The Governmental Accounting Standards Board has issued guidance aimed at helping state and local governments provide additional information to aid certain decision making, assess a government's accountability and address certain application issues.
The 123-page document provides discussion and examples on how the improvements are to work. The guidance builds on Statement 34 released in 1999 "which established government financial statements as we know them today," GASB said.
"The board determined that to improve the effectiveness of the financial reporting model in providing information that is essential for decision making and assessing a government's accountability and address certain application issues, it was most appropriate to establish requirements to improve only certain key components of the financial reporting model," GASB said.
Those key components of a government's financial reports seeing changes are management discussion and analysis (MD&A), unusual or infrequent items, presentation of the proprietary fund statement of revenues, expenses and changes in fund net position and related financial trends information, information about major component units in basic financial statements in addition to budgetary comparison information.
An exposure draft was issued in 2020 to present potential opportunities for improvement, and in it, there was some discussion between the board and respondents as to the scope and language of how the MD&A section of a financial report be presented.
"The Board believes the requirement to present an overview of the basic financial statements and significant differences in the information they provide is necessary to help users understand the information in those statements," GASB said. "The intent of the requirement is to ensure that MD&A is written in 'plain language' that avoids the use of accounting jargon that only more sophisticated users are familiar with."

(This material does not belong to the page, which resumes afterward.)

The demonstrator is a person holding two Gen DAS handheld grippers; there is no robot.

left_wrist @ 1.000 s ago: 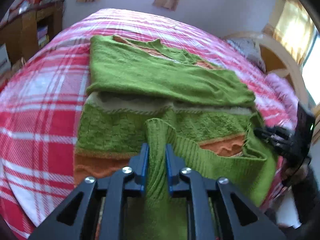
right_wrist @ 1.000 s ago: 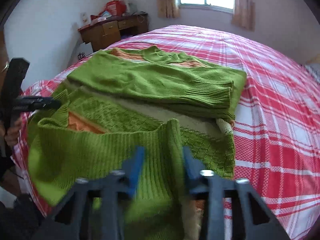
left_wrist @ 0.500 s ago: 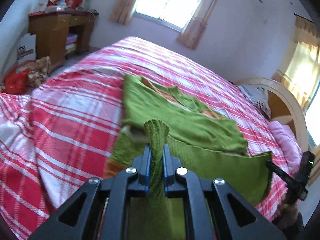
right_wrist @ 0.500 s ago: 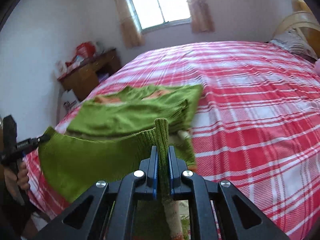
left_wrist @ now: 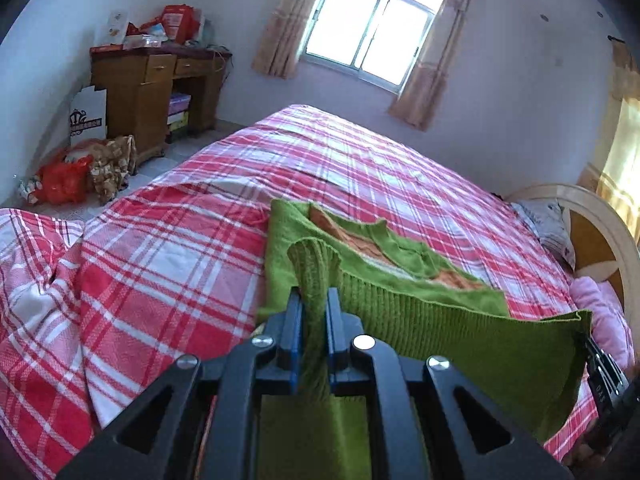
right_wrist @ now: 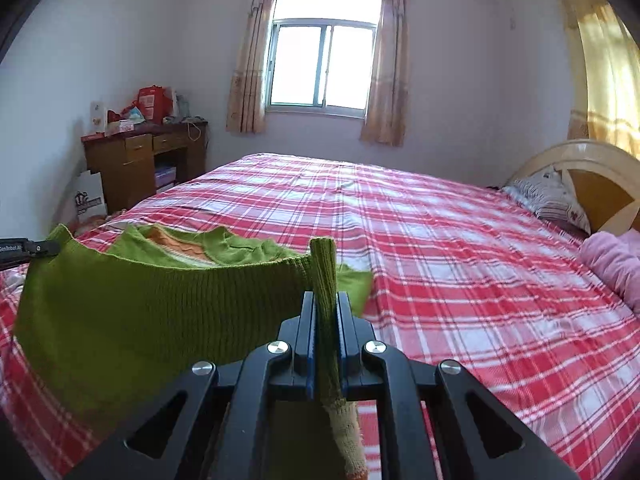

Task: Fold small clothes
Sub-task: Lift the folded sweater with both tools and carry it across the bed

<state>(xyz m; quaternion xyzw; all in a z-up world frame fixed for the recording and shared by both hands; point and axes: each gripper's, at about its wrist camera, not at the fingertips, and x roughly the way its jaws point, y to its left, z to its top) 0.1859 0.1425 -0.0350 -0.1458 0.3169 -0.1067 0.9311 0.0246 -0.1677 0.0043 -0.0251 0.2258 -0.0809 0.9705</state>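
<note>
Bed with the red plaid cover fills both views. Plenty of flat open room on it: upper centre and right in the right wrist view, left and upper centre in the left wrist view. Near edge drops off at the bottom of both frames.

Green sweater lies on the bed's near side, centre of the left wrist view, centre-left of the right one. Collar end points away, toward the window. Its hem band is lifted clear of the cover and stretched between the two claws, long axis running across the frame, sagging slightly mid-span.

Left gripper is pinched tight on one hem corner, right gripper pinched tight on the other. Each is equally near its own corner.

Key relation, my read: the rest of the sweater lies straight ahead of and below both claws, so the fold is carried forward over it, toward the collar. Keep both corners level or the hem lands skewed.
</note>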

GASB also considered the need to provide additional information in financial statements related to debt service funds, but ultimately decided not to add reporting requirements related to such information as the focus has been since 1999 on major funds.

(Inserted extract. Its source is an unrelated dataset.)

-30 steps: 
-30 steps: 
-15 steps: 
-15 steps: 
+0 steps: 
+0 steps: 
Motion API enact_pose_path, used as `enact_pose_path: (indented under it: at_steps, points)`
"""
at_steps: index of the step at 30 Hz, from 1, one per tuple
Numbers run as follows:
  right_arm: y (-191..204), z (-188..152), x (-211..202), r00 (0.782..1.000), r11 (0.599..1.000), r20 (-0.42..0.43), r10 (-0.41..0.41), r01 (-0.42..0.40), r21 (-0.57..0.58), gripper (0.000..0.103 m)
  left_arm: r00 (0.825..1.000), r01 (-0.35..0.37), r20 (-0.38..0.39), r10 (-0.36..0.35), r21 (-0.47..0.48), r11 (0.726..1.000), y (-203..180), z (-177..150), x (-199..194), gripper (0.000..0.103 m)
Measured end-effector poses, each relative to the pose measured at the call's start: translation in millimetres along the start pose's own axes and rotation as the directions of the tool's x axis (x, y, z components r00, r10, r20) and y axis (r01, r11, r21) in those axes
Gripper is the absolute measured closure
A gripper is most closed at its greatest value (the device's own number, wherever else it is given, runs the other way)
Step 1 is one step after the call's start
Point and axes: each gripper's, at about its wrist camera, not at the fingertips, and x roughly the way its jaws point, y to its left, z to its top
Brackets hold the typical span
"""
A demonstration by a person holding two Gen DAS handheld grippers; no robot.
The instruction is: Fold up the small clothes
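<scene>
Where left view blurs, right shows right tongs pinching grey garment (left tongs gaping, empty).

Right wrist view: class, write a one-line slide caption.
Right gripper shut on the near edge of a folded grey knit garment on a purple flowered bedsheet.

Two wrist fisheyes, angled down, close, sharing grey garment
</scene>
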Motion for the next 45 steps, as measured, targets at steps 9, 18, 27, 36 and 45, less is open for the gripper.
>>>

The board is confident that the new requirements related to the presentation of budgetary comparison information will benefit used by "communicating the information using a single communication method and enhancing its usefulness by requiring presentation of both the original budget-to-final-budget variance and the final-budget-to-actual-variance," GASB said.
In discussing implementation, GASB considered at first having a two-tiered implementation process that would have made larger governments comply with the standards a year earlier. That was ultimately rejected and all users of GASB are required to comply after June 15, 2025.
"The board believes that the expected benefits that will result from the information provided through implementation of this Statement are significant and justify the perceived costs of implementation and ongoing compliance," GASB concluded.